5. When adb / “debloating” is actually worth it

If you are comfortable with a PC and a USB cable and the apps that will not go away are:

  • Carrier junk (music stores, account managers, random games)
  • OEM promotions
  • System add ons that are not essential

Then using adb to uninstall them for the current user can be a real solution. Just be careful:

Pros:

  • You can remove apps that only show “Disable” in settings
  • Reduces background processes and sometimes improves battery
  • Frees storage that settings alone will not release

Cons:

  • You can easily remove something that breaks system features if you are not careful
  • Updates or major OS upgrades may reinstall some of them
  • It needs a computer, drivers, and a bit of command line comfort

This is more “power user” territory, so if you decide to go that route, search specifically for “debloat” guides for your exact phone model and Android version.
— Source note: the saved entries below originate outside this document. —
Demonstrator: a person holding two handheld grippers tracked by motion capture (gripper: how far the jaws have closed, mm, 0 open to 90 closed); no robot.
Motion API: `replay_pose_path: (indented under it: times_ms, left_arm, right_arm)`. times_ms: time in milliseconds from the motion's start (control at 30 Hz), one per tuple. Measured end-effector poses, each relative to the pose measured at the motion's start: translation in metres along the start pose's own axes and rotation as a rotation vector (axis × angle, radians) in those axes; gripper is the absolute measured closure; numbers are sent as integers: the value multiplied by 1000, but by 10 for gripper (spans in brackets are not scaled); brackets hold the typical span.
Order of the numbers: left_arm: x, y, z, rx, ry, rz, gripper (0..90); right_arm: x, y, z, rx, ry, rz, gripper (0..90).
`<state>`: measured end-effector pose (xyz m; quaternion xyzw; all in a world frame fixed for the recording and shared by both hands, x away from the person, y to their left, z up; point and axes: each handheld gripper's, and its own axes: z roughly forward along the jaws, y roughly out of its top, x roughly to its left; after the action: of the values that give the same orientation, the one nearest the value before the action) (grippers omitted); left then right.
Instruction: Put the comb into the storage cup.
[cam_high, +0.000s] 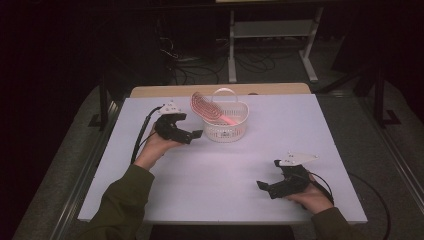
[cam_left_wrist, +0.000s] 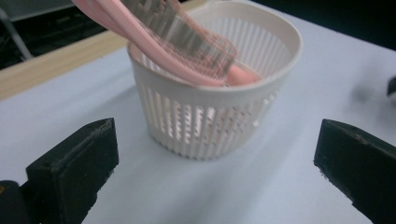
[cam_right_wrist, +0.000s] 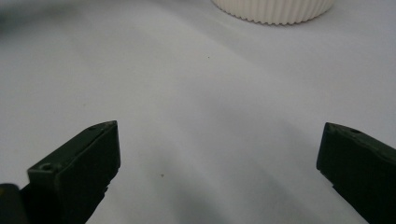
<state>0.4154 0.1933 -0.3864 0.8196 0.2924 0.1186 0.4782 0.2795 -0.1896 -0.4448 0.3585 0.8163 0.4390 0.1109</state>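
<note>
Fingers (cam_left_wrist: 74, 172) of the left gripper (cam_high: 192, 135) are spread wide and empty just beside the basket (cam_high: 226, 131), in which the brush (cam_high: 207, 109) is propped handle-down, while the right gripper (cam_high: 264, 186), likewise open, is rested on the desk (cam_high: 210, 185).

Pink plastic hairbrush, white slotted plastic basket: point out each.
Pink plastic hairbrush (cam_left_wrist: 187, 37), left gripper view, on its bristled head.
White slotted plastic basket (cam_left_wrist: 205, 130), left gripper view, on its slotted front wall.

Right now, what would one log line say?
pink hairbrush: in white basket | left gripper: open, empty, beside basket | right gripper: open, empty
</note>
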Motion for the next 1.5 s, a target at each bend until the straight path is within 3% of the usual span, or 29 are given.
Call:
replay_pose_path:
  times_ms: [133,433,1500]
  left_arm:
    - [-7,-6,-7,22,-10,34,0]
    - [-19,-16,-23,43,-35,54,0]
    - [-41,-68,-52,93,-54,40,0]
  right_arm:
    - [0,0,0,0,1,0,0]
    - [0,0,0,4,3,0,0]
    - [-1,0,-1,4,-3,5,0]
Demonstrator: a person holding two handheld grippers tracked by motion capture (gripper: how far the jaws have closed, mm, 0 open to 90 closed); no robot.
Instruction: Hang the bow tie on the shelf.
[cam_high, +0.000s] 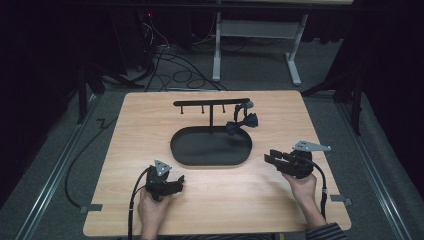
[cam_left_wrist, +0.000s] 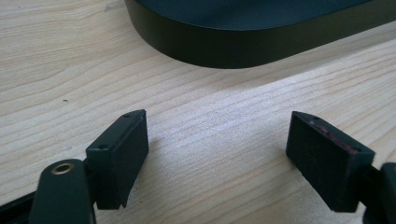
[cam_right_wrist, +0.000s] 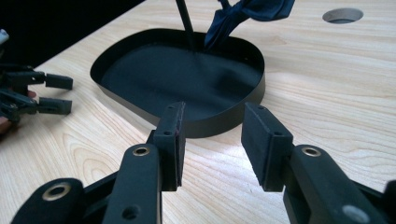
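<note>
No readable text, label, brand, number or sign anywhere in the three views.
</note>
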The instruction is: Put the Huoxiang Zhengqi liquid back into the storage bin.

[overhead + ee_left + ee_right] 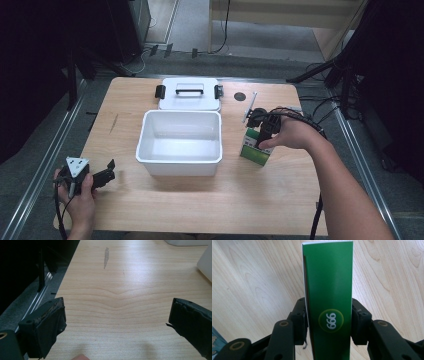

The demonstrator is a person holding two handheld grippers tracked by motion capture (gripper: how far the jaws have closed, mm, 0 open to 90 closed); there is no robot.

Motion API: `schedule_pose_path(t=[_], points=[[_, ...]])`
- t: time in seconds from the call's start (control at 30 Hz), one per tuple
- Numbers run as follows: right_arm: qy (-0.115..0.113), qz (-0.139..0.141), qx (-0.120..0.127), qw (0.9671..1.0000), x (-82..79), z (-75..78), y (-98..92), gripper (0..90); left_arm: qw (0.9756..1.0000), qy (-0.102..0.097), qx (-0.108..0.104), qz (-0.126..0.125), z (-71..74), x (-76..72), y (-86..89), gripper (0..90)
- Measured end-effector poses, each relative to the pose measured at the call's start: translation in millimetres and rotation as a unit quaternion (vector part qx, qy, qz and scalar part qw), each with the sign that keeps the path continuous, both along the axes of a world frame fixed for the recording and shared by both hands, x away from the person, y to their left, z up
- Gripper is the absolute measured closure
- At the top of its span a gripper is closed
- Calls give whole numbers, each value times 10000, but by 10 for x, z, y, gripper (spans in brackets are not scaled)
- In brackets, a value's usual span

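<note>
Desk scene: right gripper (328, 322) clamped on green box (328, 290), not yet in bin (145, 135); left gripper (117, 322) apart, idle.

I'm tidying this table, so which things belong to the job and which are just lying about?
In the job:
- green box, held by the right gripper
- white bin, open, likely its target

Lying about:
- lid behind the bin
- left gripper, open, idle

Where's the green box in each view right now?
High view: green box right of the white bin, under the right gripper.
Right gripper view: centre, jaws pressed on both sides.
Left gripper view: not in it.
Shared landmark: the wooden table.
</note>
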State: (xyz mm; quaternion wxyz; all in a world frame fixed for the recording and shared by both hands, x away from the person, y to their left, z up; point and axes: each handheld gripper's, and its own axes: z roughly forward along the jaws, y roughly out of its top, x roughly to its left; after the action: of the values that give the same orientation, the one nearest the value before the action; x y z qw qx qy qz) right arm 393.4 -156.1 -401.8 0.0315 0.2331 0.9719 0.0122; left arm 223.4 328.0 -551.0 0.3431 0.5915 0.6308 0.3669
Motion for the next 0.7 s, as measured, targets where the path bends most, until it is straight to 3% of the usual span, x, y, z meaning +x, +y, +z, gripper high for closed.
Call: schedule_pose_path(t=[0.7], points=[[13, 52, 138, 9999, 10, 7, -21, 626, 10000, 4, -24, 4, 1, 3, 7, 17]])
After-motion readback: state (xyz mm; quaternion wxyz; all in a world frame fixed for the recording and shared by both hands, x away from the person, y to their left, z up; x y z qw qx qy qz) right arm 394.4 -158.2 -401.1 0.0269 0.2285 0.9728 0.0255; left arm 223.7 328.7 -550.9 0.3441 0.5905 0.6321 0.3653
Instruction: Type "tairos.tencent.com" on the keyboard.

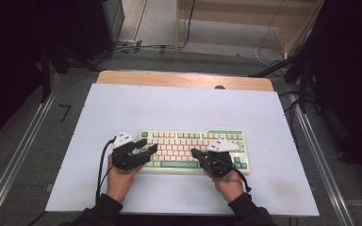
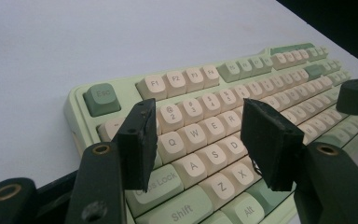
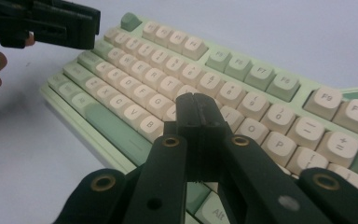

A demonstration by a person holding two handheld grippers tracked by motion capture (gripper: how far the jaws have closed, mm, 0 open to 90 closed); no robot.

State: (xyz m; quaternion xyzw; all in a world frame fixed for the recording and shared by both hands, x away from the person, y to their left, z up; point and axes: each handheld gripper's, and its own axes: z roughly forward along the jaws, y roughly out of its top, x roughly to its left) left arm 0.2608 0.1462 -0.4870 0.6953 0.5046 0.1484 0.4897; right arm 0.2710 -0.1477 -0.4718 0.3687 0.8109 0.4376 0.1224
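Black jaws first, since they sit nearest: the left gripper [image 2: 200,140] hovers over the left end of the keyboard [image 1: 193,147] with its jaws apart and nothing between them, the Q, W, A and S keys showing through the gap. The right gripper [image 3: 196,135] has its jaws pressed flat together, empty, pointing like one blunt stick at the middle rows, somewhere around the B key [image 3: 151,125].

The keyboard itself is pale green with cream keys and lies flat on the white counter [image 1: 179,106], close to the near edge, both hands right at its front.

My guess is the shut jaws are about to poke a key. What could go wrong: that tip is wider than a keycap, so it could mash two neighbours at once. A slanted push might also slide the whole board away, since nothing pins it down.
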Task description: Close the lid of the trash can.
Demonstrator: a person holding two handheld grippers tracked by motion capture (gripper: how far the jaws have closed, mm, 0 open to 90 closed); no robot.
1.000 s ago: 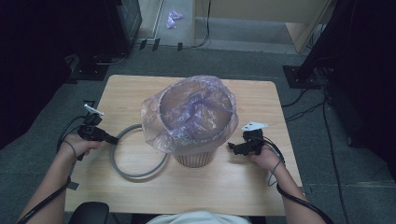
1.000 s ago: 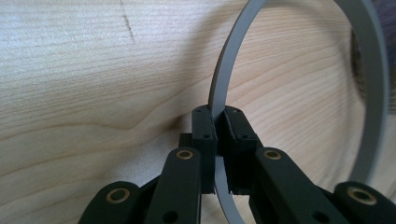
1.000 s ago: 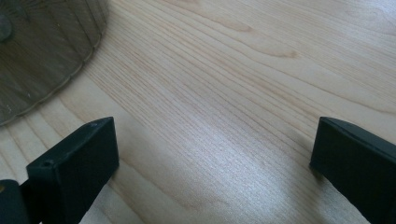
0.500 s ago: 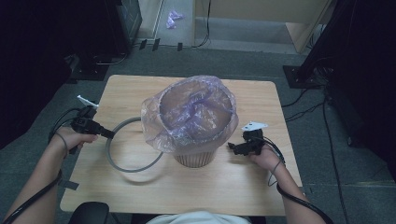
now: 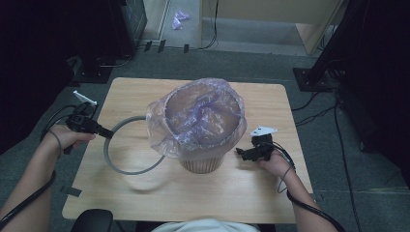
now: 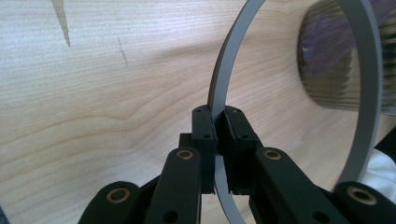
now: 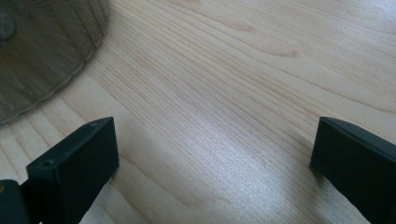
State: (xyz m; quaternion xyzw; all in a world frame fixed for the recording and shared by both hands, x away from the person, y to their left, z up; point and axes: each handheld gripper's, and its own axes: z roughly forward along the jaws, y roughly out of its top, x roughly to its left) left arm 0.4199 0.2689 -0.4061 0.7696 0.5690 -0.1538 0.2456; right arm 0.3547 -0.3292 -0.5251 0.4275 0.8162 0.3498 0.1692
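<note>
A: What colour is the surface (image 5: 270, 111)?

B: Pale wood, with fine streaked grain and a small dark fleck at the far left in the left gripper view.

A: And the ring (image 5: 126, 165)?

B: Plain grey, between matte black fingers (image 6: 204, 135) with brass-coloured rivets.

A: The bin (image 5: 202, 162)?

B: Light tan with close vertical ribs; its liner bag (image 5: 200, 116) is see-through lilac with crumpled purple folds.

A: The right gripper (image 5: 240, 152)?

B: Black, with a light grey plate on top. The floor (image 5: 251, 58) is dull grey.
</note>
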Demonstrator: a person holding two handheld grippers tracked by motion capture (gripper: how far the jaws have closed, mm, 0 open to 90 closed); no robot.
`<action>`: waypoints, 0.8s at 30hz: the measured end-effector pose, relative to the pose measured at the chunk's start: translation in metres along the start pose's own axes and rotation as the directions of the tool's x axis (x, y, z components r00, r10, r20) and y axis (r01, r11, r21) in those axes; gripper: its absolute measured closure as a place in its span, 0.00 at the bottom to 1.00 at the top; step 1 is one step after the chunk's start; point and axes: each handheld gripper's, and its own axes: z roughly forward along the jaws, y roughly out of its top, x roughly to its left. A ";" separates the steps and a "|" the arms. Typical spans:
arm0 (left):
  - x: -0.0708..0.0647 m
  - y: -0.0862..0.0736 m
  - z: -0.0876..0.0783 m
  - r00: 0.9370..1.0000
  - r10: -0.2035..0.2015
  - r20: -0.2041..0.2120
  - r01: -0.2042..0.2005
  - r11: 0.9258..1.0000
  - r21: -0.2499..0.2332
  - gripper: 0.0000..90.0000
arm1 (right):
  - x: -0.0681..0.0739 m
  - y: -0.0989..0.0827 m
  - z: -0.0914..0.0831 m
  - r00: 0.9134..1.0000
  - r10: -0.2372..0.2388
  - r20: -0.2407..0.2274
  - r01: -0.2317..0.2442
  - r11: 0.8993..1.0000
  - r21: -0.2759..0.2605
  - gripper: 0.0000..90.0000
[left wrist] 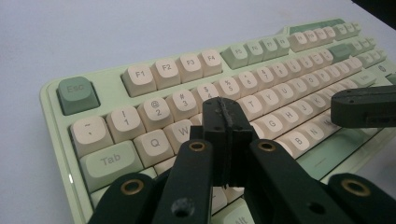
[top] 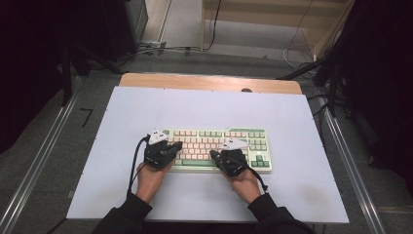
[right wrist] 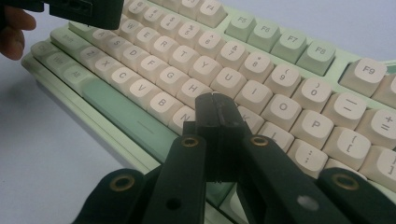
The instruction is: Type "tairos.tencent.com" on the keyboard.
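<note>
Closed black jaws are sitting nearest the lens in both gripper views, and I am keeping them that way on purpose: pressed together, each pair makes one blunt tip narrow enough to land on a single key. My left hand-held gripper [left wrist: 223,114] is holding nothing, its jaws shut flat against each other, and its tip is hanging over the keys just below the number row, around W and E, though I cannot tell whether it is touching a cap. My right hand-held gripper [right wrist: 216,108] is likewise shut on nothing, its tip poised over the keys near N and J, just above the green space bar [right wrist: 126,119].

I am working on the mint-and-cream mechanical keyboard [top: 214,148], which is lying flat on the pale worktop [top: 292,195], square to me and directly under both tips, so each hand is taking its own half as in ordinary typing. From my left tool, the right one is showing off to the side over the far letter keys; from my right tool, the left one is sitting up and away past the Q row, with my fingertip beside it.

Both forearms are coming in low from my edge of the worktop, wrists angled inward, jaws pointing forward and down at the keys.
</note>
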 end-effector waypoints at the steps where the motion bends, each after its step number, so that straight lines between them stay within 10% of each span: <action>1: 0.000 0.000 0.000 1.000 0.001 0.000 -0.001 1.000 0.001 1.00 | 0.000 0.000 0.001 1.000 -0.002 0.002 0.002 1.000 0.001 0.97; 24: 0.001 0.001 -0.004 1.000 -0.006 -0.006 0.006 1.000 -0.014 1.00 | -0.020 0.006 -0.021 0.998 0.067 0.003 -0.066 0.995 -0.076 0.97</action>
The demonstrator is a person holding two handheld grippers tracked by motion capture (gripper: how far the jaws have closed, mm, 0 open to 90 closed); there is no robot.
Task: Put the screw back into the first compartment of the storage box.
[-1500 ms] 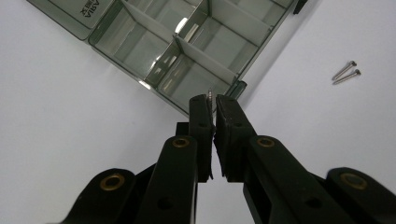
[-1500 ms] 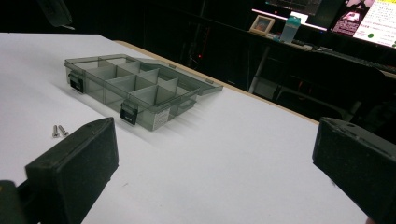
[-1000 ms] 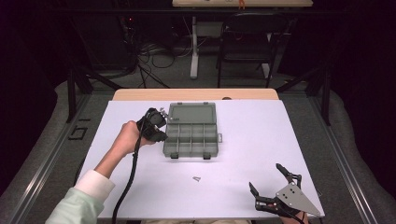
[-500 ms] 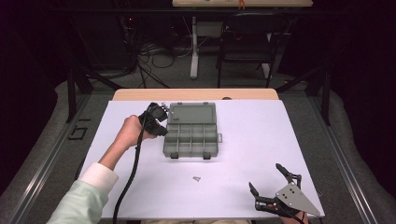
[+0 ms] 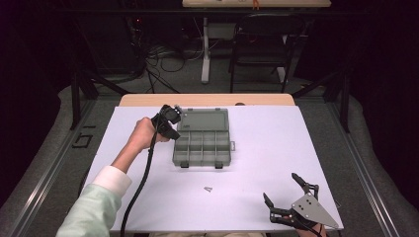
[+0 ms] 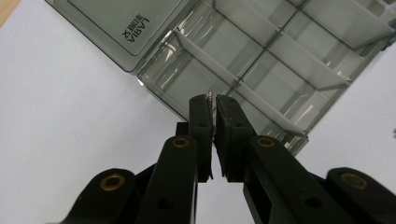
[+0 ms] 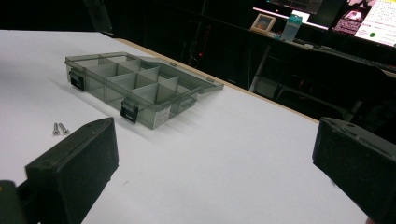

@sterrenkijker already covered device admin, dual apps, work profiles, and the restore trap nicely. Where I would slightly push beyond that is:

  • Focus harder on system apps that only allow “disable/uninstall updates,” since those are often the real storage hogs.
  • Treat OEM backup / cloud sync and auto update as prime suspects for apps that look like they reinstall themselves.

If you share your phone brand, Android version, and one or two stubborn app names, it becomes much easier to say whether it is a system package, a managed profile app, or just a cloud restore trying to be “helpful.”